L’Ademe va désormais
proposer des études multi-énergies
Pourquoi cet engouement ? « Pour des raisons d’autonomie, de rendement énergétique et de temps de recharge, la batterie électrique ne peut pas répondre à certains usages de mobilité, comme le transport routier lourd, les lignes de bus assez longues (plus de 150 km parcourus par jour) et/ou avec beaucoup de dénivelés, ou encore les bennes à ordures ménagères », explique Bertrand Chauvet. Et la technologie répond présent. Encore balbutiant pour les véhicules particuliers, happés par l’essor des batteries électriques, l’hydrogène est au contraire mature pour les bus urbains. « En Europe, les commandes de bus arrivent par dizaines. C’est un marché mature, qui sort de plusieurs années d’expérimentations avec les programmes européens », complète une source à l’Ademe.
Contexte législatif porteur pour les bus à hydrogène
Par ailleurs, le contexte législatif accélère la tendance. En France, la loi de transition énergétique pour la croissance verte (LTECV) a rendu obligatoire, d’ici à 2025, la mutation des réseaux de transport collectif routier vers des flottes de véhicules propres pour les agglomérations de plus de 250 000 habitants, ainsi que pour les communes de toutes tailles soumises à un plan de protection de l’atmosphère. La révision de cette loi, en novembre 2021, introduit le concept de véhicule à très faible émission. « Autrement dit, un véhicule forcément électrifié, où l’hydrogène a toute sa place, au vu des inconvénients des modèles à batterie électrique (autonomie, rendement, sensibilité au froid, temps de recharge…), décrypte Bertrand Chauvet.
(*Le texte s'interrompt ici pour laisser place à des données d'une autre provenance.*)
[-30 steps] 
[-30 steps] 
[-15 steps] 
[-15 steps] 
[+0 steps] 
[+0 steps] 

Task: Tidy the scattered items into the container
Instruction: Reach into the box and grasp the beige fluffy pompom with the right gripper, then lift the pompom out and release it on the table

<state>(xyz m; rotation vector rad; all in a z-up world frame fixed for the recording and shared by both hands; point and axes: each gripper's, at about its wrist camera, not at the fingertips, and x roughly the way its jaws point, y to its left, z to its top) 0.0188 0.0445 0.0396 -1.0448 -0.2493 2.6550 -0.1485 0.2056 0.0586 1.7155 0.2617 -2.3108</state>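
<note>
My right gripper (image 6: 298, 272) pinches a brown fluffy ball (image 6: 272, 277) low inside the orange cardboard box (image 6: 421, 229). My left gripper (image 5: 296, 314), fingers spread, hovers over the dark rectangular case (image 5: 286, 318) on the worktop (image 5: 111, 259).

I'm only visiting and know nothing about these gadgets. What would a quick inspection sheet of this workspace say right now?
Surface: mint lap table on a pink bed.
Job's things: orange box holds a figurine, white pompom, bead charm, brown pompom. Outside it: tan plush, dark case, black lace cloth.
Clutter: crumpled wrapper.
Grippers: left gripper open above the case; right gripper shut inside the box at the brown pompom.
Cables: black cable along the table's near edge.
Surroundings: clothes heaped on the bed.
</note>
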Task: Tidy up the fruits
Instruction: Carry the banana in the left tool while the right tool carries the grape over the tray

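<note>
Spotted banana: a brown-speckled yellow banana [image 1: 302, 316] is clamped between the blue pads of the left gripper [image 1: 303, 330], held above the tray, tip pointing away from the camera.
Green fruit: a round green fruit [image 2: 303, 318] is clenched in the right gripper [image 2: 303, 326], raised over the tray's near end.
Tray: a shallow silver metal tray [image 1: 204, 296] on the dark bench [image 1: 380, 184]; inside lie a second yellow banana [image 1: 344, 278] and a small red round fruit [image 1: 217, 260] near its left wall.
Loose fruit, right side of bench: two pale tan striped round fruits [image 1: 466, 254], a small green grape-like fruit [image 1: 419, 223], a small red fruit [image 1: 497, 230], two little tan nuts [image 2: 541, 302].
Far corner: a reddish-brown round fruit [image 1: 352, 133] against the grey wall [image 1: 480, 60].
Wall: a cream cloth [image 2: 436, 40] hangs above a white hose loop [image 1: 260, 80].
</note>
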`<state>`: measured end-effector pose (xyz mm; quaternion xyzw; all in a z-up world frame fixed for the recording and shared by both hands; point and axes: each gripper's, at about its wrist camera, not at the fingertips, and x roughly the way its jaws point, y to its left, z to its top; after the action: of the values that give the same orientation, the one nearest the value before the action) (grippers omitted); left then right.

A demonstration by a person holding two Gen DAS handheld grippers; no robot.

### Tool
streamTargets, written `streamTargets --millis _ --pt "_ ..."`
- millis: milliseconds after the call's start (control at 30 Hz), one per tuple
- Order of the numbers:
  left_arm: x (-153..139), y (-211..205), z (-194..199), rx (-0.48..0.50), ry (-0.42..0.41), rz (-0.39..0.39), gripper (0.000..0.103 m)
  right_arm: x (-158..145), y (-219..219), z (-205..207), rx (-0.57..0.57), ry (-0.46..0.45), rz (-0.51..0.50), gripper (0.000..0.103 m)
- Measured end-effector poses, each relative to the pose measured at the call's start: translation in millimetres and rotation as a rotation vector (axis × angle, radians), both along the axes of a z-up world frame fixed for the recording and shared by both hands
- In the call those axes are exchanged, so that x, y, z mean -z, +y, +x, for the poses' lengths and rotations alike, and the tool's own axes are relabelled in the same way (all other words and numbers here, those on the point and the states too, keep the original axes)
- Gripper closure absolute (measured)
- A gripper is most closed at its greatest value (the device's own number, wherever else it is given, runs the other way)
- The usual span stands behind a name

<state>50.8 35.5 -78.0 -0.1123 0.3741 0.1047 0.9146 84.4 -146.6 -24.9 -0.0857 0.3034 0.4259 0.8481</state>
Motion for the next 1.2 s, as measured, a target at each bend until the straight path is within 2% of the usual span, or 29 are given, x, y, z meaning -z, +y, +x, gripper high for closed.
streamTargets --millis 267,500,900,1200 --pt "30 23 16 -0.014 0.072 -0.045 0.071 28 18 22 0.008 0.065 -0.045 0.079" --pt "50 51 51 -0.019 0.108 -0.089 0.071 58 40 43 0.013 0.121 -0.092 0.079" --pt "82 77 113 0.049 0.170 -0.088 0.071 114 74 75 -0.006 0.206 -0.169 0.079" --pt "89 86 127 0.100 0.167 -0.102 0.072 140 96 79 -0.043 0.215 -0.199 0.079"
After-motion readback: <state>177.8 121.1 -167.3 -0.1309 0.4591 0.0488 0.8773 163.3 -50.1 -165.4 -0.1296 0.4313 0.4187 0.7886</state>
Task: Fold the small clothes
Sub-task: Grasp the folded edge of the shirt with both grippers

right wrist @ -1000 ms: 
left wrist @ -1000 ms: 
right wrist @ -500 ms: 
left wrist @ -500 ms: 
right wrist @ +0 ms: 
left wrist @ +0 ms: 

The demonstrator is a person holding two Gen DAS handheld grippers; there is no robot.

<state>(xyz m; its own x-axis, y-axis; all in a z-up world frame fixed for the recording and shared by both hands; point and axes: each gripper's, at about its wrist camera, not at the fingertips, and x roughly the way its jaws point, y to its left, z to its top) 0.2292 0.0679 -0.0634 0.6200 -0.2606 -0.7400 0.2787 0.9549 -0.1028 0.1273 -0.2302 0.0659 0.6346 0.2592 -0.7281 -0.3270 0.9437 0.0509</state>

La définition précédente de la loi, de « véhicule à faible émission », était vague, et les collectivités ne se sentaient pas poussées à décarboner leur flotte. » Autre vecteur important : le passage à une flotte hydrogène « est un engagement, pour la collectivité, de transition énergétique auprès de sa population », et un vecteur d’attractivité.
L’importance des études d’évaluation
Point noir : les modèles de bus à hydrogène sont encore beaucoup plus chers que leurs homologues à batteries électriques. Alors, faut-il y aller ? Interrogée par L’Abécédaire des Institutions, l’Ademe conseille aux élus de réaliser en amont une étude qui évalue le potentiel de conversion des flottes captives (bus urbains et interurbains, bennes à ordures ménagères) vers la mobilité hydrogène. Les questions-clés : « Quelle est la faisabilité ? Quelles sont les contraintes d’exploitation de chaque ligne ? Quand dois-je y aller ? L’avitaillement se fera-t-il chez un producteur existant, ou faudra-t-il installer un électrolyseur sur place pour produire de l’hydrogène vert ? Sans oublier le potentiel offert par le rétrofitage. » Nouveauté, en termes de méthodologie : « Les études financées par l’Ademe ne se cantonneront plus à une seule énergie. Elles proposeront aux collectivités les choix décarbonés les plus judicieux selon leur dossier. »
Parmi les critères de sélection, le niveau de maturité joue à plein. Pour un dossier hydrogène, « nous demandons à ce que 50 % d’usage soit sécurisé. C’est-à-dire qu’un électrolyseur produisant, par exemple,140 tonnes d’hydrogène par an, devra consommer au moins 70 tonnes d’hydrogène. » Quant aux subventions allouées pour l’acquisition d’un bus, elles peuvent financer entre 35 % et 55 % du surcoût par rapport à un modèle diesel. Enfin, l’anticipation s’impose, en sachant que des investissements structurels (station de recharge, adaptation d’un dépôt de maintenance) sont nécessaires pour un passage à l’hydrogène.